§ **TRY IT**: Scan the records for the word "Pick". Return each line where it is found.

[Data items]
***
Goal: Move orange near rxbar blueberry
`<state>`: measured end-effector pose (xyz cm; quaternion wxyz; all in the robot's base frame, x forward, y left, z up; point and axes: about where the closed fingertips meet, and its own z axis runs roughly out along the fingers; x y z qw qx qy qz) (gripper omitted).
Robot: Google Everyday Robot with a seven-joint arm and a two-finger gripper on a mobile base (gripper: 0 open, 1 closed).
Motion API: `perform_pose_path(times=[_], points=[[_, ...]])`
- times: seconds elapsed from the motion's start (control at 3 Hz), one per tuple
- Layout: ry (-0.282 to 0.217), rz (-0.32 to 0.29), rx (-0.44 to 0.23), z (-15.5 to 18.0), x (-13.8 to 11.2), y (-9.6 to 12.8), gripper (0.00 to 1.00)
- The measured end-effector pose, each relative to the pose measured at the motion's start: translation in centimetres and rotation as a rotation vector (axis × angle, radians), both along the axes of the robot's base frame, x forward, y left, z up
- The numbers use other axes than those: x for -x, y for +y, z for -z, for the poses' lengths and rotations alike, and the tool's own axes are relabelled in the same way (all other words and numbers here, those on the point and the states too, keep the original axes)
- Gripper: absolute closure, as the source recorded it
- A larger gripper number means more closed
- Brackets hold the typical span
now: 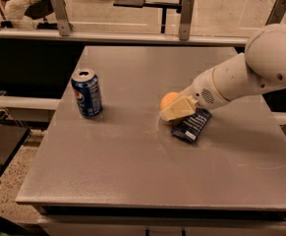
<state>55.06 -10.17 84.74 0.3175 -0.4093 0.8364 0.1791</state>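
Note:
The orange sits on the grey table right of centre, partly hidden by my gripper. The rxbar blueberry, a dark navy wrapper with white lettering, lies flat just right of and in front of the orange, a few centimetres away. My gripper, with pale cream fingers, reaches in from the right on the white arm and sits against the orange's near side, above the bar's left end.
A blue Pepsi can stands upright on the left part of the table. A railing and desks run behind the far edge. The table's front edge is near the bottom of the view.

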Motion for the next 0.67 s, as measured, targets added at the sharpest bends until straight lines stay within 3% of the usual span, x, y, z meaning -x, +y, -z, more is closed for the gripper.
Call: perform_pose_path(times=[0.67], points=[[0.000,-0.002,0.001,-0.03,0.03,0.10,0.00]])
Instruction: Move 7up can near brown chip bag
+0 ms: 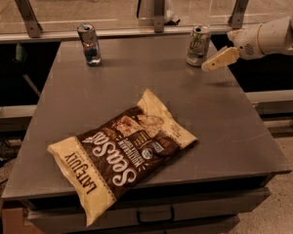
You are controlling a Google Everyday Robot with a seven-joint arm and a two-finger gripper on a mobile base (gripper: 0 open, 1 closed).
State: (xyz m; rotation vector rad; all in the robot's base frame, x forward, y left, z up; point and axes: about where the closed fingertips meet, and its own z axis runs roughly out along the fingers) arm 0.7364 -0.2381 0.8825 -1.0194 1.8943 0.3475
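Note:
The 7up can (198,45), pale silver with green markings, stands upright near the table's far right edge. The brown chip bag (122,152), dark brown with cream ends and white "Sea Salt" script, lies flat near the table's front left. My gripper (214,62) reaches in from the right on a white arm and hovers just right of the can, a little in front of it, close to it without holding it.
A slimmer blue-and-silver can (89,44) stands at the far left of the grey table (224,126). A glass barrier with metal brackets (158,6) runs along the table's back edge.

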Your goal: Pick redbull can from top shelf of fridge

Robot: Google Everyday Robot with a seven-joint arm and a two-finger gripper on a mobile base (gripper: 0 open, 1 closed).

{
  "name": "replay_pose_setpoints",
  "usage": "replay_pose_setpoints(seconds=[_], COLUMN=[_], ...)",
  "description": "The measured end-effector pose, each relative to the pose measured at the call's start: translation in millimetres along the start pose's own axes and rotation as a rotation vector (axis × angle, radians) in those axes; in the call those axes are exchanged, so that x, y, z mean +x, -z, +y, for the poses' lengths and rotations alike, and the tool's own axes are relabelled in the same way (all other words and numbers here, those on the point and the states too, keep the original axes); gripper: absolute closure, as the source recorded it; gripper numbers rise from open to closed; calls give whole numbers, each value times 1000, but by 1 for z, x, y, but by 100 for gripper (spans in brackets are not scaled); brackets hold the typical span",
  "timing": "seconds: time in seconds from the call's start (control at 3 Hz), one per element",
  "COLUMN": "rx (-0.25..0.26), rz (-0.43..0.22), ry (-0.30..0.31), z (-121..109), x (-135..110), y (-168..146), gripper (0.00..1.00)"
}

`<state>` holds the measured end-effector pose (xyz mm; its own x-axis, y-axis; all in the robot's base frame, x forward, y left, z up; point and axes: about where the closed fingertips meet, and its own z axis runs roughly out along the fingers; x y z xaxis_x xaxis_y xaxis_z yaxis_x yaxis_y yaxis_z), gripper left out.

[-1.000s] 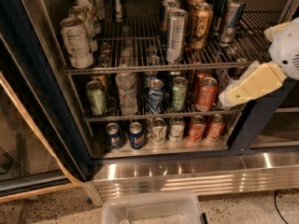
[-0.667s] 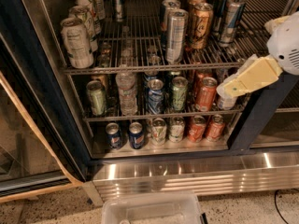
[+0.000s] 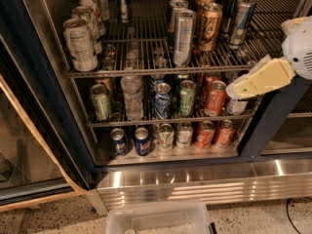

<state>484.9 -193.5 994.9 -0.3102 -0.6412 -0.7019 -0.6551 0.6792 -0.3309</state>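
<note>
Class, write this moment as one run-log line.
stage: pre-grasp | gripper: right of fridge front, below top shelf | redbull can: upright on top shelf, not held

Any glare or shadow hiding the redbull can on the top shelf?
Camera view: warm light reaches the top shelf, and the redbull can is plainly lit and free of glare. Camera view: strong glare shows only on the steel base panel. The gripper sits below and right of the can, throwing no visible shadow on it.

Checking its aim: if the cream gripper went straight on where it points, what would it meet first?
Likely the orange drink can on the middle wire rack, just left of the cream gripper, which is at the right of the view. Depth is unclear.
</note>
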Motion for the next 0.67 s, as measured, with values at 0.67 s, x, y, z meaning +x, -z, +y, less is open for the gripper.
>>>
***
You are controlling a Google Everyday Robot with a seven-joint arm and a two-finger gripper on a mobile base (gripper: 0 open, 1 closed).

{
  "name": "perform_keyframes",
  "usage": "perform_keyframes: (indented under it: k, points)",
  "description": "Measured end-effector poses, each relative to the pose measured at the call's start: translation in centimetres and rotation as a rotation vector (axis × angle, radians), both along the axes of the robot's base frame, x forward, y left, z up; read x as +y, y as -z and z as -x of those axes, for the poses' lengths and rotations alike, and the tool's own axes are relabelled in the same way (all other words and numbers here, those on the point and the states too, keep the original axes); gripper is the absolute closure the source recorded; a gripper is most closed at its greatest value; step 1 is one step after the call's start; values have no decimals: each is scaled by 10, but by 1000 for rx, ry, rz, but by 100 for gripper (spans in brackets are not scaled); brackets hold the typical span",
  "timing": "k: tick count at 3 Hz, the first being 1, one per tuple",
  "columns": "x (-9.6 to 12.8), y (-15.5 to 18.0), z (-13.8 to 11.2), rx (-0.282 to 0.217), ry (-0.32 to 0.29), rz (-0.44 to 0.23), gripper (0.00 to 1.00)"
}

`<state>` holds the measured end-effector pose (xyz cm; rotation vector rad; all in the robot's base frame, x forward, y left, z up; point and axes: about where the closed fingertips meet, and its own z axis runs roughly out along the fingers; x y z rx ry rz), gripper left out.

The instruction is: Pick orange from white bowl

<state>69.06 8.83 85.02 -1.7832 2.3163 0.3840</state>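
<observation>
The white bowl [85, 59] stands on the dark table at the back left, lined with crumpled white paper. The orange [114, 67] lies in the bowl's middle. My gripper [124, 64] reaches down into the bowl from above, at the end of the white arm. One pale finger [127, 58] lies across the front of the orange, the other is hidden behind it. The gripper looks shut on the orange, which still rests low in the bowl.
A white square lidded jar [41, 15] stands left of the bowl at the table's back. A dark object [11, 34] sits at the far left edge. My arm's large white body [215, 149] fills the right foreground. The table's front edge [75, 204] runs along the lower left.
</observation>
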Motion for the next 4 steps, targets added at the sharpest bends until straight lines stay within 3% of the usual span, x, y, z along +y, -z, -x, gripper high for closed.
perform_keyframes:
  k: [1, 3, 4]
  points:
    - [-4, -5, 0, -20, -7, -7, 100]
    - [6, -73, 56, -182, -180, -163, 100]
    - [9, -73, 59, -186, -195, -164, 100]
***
§ **TASK OUTPUT**:
Your goal: Pick redbull can from top shelf of fridge
The instruction is: Pick orange from white bowl

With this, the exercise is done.